藤代: アメリカ大統領選「以外」のトピックで、欧州と中国と近況について。

J.K. 気になる経済状況はアメリカだけではありませんよね。

藤代: まず心配なのはヨーロッパです。コロナの感染者数が増加して、最近はお亡くなりになる方も目に見えて増えています。現状で厳格な移動制限を計画する動きはありませんが、最近イギリス、フランス等で飲食店の営業を制限する動きが出てきました。一方で株価は堅調で、今までの経済活動の再開を評価しているのだと思います。今日発表される企業の景況感調査、この数値が悪化すると楽観的な見方は修正を迫られる可能性があります。

J.K. では、中国の状況はどうですか?

藤代: かなり改善しています。経済指標は押し並べて堅調で、特に注目なのは銅の輸入量。あらゆる工業製品の材料として輸入されています。この数ヵ月の輸入量は前年比+60%と過去にない驚異的な伸びが続いていますから、中国の生産活動が一段と力強さを増す可能性が高いです。この場合日本からの輸出も増加しますから、とても良いシグナルです。

J.K. 大統領選以外の動きも重要ということですね。

藤代: もちろん大統領選は重要です。

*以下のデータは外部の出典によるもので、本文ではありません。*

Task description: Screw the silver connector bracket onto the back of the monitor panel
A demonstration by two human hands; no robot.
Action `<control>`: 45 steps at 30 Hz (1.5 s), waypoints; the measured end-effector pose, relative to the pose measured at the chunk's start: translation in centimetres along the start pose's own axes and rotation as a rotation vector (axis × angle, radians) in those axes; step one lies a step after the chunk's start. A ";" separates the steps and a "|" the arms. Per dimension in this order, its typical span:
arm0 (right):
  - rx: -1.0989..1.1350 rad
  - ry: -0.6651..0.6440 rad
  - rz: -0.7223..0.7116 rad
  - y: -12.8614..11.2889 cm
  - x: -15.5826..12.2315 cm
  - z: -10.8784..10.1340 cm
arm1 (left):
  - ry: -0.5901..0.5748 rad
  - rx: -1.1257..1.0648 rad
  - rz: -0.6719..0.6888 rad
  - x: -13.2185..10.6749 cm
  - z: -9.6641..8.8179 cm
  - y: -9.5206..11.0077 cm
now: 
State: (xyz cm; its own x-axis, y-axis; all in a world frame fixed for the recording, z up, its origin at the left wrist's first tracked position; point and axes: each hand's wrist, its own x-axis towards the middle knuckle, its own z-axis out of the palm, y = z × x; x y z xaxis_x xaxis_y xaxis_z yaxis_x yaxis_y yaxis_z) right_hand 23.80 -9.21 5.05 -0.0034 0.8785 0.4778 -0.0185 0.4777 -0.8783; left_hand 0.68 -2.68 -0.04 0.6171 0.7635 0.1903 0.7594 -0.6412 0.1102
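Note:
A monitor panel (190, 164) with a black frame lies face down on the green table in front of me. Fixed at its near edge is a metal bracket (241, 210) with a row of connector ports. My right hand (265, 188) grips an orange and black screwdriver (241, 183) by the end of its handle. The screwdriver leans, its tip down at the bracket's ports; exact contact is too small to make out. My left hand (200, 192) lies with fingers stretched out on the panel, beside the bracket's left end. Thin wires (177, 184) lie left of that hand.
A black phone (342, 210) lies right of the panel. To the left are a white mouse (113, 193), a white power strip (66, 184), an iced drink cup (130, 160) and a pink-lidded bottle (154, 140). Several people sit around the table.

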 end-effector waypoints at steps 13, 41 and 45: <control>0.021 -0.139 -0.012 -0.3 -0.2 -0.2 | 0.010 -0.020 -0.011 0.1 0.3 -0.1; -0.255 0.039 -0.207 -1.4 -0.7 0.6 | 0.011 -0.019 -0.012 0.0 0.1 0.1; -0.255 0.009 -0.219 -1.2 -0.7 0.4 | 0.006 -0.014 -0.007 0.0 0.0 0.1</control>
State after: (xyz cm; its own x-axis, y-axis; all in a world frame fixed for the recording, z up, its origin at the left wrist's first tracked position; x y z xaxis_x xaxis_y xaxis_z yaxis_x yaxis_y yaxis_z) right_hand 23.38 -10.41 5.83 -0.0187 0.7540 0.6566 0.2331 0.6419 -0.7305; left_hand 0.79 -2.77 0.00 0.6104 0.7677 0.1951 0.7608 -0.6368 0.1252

ただし、今はコロナ禍という極めて特殊な状況ですから、どちらが大統領になっても経済政策は大きな差がない、というのが基本です。

コロナが落ち着かない限り、大胆な景気対策が続くということに変わりはないと思います。仮にバイデンさんが大統領になったとしても、バイデンさんが掲げる増税を伴う所得再分配、すなわち格差是正、それから大企業に対する規制強化といった、痛みを伴う政策は、すぐに実行されないと思います。経済を考える上では、頭の中が大統領選一色にならないように注意したいところです。